It’s as if all the air in the room had been sucked out at once. Suddenly, Felix can’t breathe. Suddenly, he’s standing there-- gasping for air like a fish out of water. “No,” he manages, voice weak. “No, you’re wrong.”
Sylvain takes a step closer and puts one of his big hands on Felix’s shoulder. His other hand moves to Felix’s face. Sylvain touches him all the time, but the rare intimacy of this gesture makes Felix’s stomach roll. He can’t pull away, though, feet frozen in place. He’s stuck right here in space and time, only able to let everything wash over him all at once like a tidal wave breaking upon the shore.
“I’m not.” The ghost of a sad smile passes over Sylvain’s face-- just the corner of his mouth lifting with it. “If there’s anyone in this world that knows what it’s like to hate someone you’re grieving for, it’s me.”
“Oh,” Felix says, because he hadn’t even considered it. “But--”
“You’re gonna have to trust me here. I watched Byleth kill my brother, and I was still so broken about it.”

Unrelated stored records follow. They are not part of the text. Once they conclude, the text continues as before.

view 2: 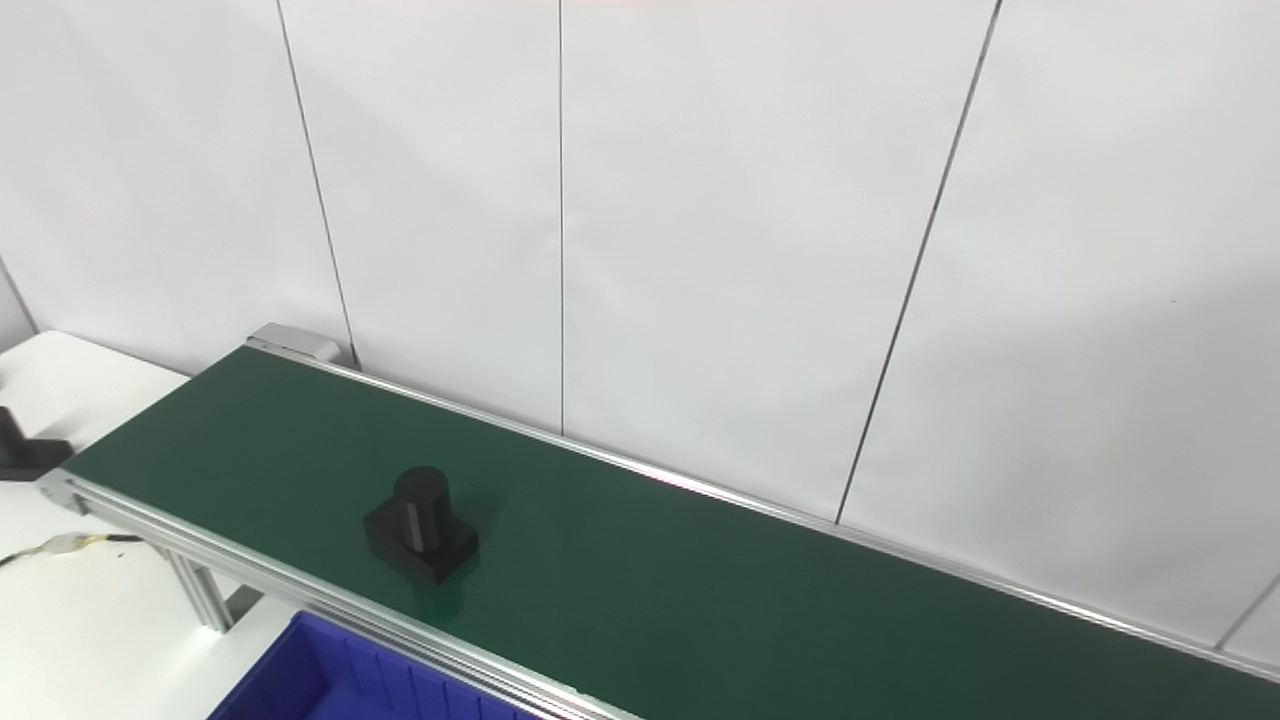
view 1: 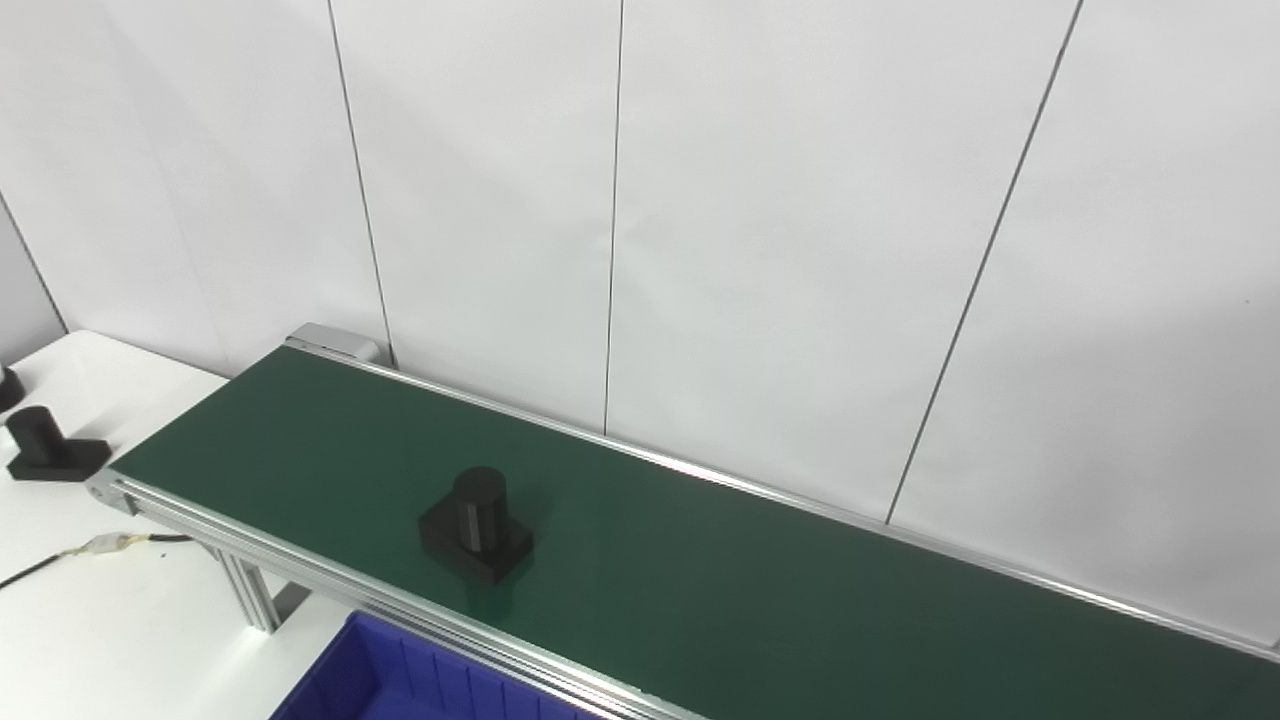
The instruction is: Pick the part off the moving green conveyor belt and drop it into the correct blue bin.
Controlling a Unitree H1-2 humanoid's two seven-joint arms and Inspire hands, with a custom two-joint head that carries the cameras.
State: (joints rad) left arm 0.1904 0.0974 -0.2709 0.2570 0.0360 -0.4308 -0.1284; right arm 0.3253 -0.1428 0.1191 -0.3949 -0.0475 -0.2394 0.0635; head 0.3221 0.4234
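black part point(view 1: 476, 527) on belt point(view 1: 760, 590); blue bin point(view 1: 400, 680)

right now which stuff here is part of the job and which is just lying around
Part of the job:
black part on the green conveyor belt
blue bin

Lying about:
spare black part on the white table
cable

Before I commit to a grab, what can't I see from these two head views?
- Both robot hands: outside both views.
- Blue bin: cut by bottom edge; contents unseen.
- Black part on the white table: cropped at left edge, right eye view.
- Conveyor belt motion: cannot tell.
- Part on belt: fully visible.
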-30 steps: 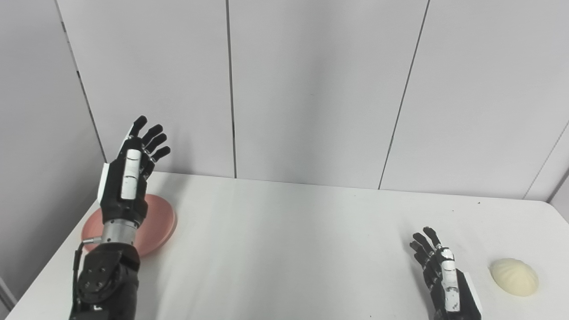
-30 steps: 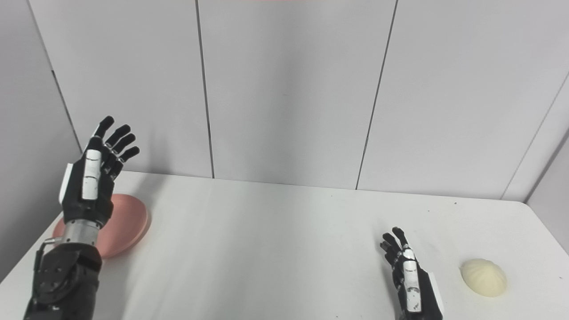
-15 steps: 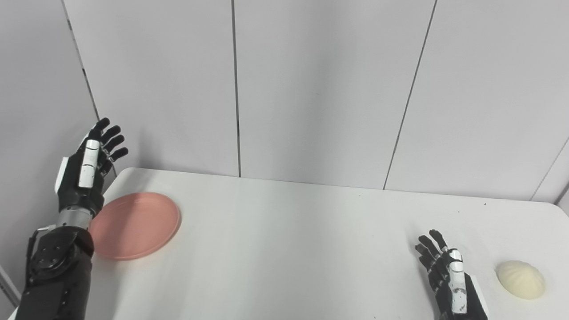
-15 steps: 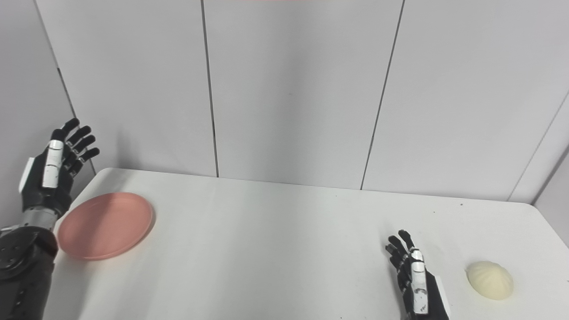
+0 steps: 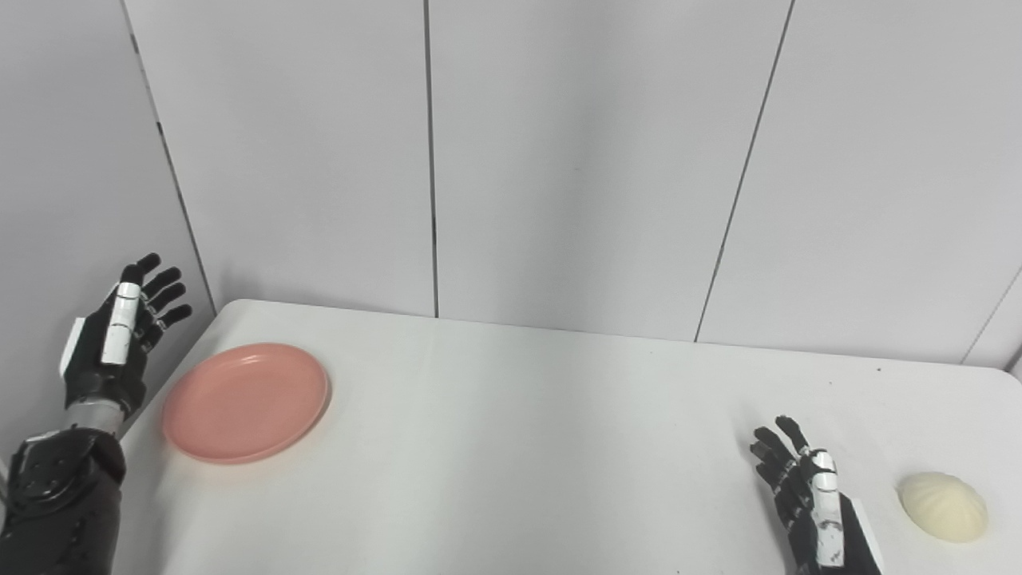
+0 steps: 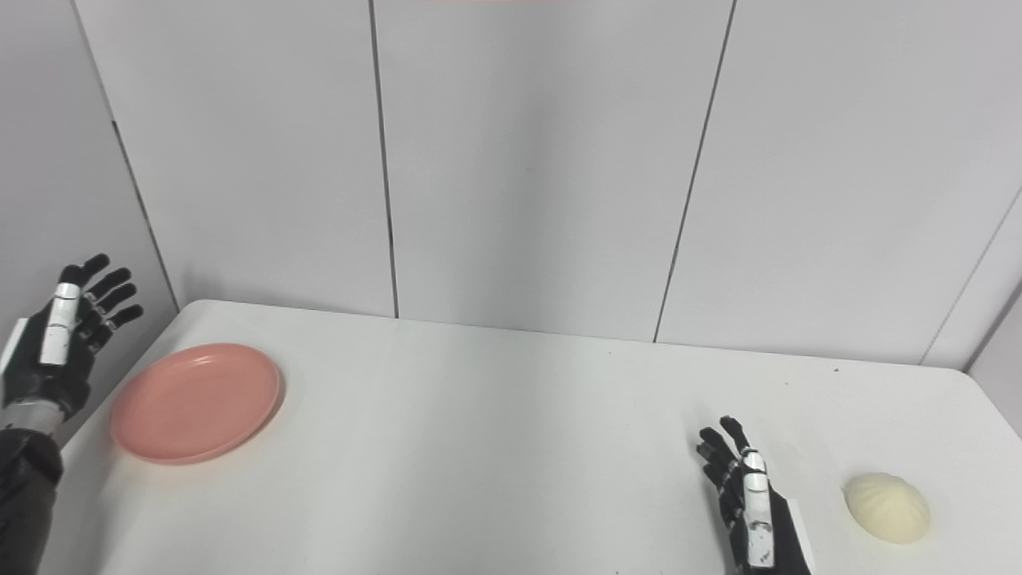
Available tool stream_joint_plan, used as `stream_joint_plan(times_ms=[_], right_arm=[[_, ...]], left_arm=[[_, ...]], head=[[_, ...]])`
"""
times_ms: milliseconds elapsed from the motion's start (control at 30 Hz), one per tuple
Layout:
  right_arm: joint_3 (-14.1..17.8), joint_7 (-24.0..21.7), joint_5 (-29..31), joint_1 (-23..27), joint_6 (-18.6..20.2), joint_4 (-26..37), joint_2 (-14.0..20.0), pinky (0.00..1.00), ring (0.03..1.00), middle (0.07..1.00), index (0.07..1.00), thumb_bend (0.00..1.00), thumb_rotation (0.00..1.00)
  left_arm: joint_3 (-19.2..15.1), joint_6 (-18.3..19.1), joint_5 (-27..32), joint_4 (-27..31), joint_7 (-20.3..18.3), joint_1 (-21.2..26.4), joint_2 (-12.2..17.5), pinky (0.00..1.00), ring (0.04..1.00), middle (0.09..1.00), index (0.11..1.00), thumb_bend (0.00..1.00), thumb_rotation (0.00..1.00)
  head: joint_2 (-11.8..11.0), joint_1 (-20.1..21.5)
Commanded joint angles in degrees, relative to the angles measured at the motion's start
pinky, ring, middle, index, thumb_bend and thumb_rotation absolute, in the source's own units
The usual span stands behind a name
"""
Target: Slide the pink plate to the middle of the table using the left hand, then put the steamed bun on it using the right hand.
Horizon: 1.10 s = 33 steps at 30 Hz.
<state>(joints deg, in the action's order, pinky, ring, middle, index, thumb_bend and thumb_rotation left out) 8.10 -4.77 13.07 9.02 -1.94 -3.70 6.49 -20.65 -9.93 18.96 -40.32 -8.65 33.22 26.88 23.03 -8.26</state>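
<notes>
The pink plate point(image 5: 246, 402) lies flat near the left edge of the white table point(image 5: 527, 447). My left hand point(image 5: 118, 342) hangs open just past the table's left edge, to the left of the plate and apart from it, fingers spread and pointing up. A pale steamed bun point(image 5: 943, 517) sits on the table near the front right. My right hand point(image 5: 806, 499) is open low at the front, left of the bun with a clear gap between them. Neither hand holds anything.
Grey wall panels point(image 5: 559, 160) stand right behind the table's far edge. The table's left edge runs close beside the plate, and its right edge point(image 6: 994, 407) lies just beyond the bun.
My left hand has swung leftward and down, from above the plate to beyond the table's left edge, uncovering the plate. The camera has shifted a little. The right hand, plate and bun stay put.
</notes>
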Motion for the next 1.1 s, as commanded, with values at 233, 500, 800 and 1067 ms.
stream_joint_plan(times_ms=[233, 500, 800, 1067], right_arm=[[-0.3, -0.1, -0.2, -2.1, 0.5, -1.3, -0.4, 0.94, 0.884, 0.865, 0.919, 0.71, 1.00], [-0.5, 0.1, -0.6, -2.2, 0.6, -1.1, -0.5, 0.93, 0.879, 0.860, 0.915, 0.72, 1.00], [-0.5, 0.0, -0.7, -2.3, 0.3, -1.0, -0.3, 0.93, 0.877, 0.861, 0.917, 0.72, 1.00], [-0.6, 0.0, -0.6, -2.4, 0.9, -0.6, -0.2, 0.94, 0.882, 0.864, 0.917, 0.72, 1.00]], left_arm=[[-0.5, -2.2, -0.6, -1.9, 1.2, 1.7, 1.5, 0.76, 0.854, 0.837, 0.843, 0.83, 0.82], [-1.1, -2.0, 0.1, -4.4, 1.8, 1.0, 1.2, 0.80, 0.857, 0.835, 0.858, 0.84, 0.80], [-1.0, -1.9, -0.1, -3.9, 2.5, -0.2, 0.1, 0.81, 0.858, 0.821, 0.865, 0.81, 0.82], [-0.9, -2.4, -0.2, -5.7, 2.5, -0.7, -0.4, 0.81, 0.843, 0.810, 0.863, 0.81, 0.82]], head=[[0.1, 0.1], [0.3, 0.3], [0.7, 0.4], [0.9, 0.5]])
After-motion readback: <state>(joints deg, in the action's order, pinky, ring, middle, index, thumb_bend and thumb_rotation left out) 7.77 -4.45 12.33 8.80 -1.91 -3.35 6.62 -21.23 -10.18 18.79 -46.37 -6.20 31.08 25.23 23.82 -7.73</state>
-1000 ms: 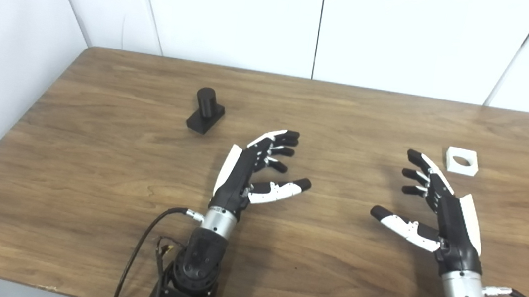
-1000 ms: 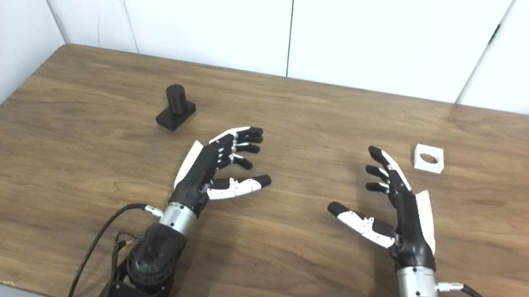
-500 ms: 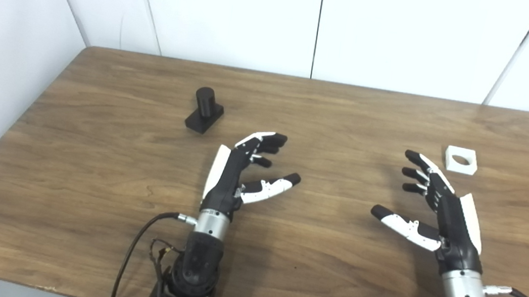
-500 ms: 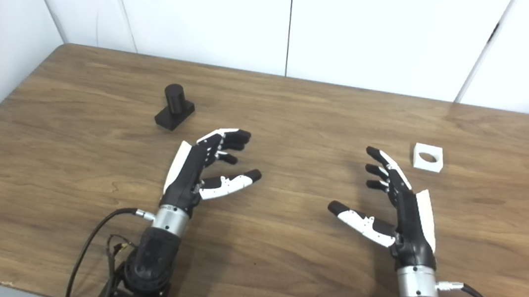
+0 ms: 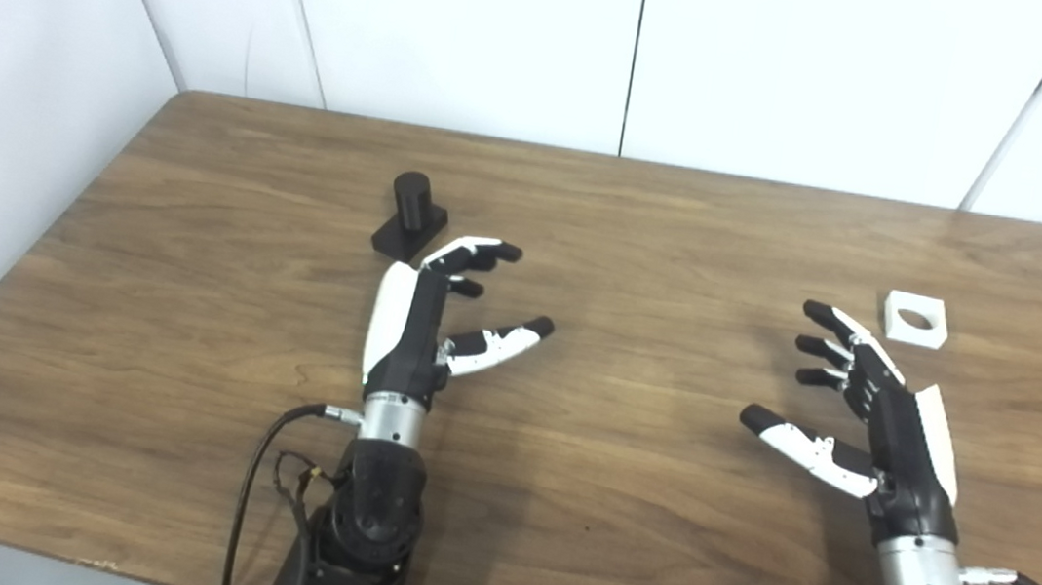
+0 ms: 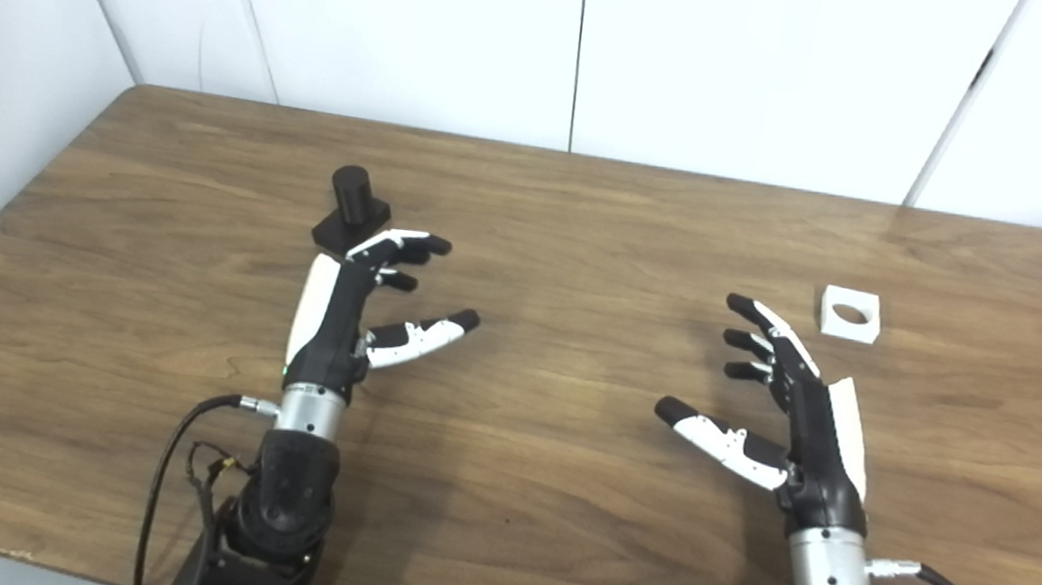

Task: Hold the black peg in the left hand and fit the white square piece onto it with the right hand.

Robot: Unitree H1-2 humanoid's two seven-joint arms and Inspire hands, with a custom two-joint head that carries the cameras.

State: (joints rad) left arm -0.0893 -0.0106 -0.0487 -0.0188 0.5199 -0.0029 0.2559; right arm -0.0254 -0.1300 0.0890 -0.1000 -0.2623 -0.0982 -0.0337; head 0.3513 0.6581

“But Miklan, he--” Felix knows better than almost anyone how horrible Sylvain’s brother was to him, how many times he tried to kill Sylvain or make him suffer.
“Didn’t matter.”
Felix’s breath stutters, getting stuck in his chest for a moment. Sylvain has a callus between his thumb and pointer finger from holding his lance. It rubs against Felix’s cheekbone as they stand there, unmoving.
There’s just one candle lit in the room on Sylvain’s desk; its dim light flickers throughout the entire room. He hadn’t realized until now. Something about the darkness makes Felix’s body remember how to breathe once more. He takes in a deep breath and lets it out slowly.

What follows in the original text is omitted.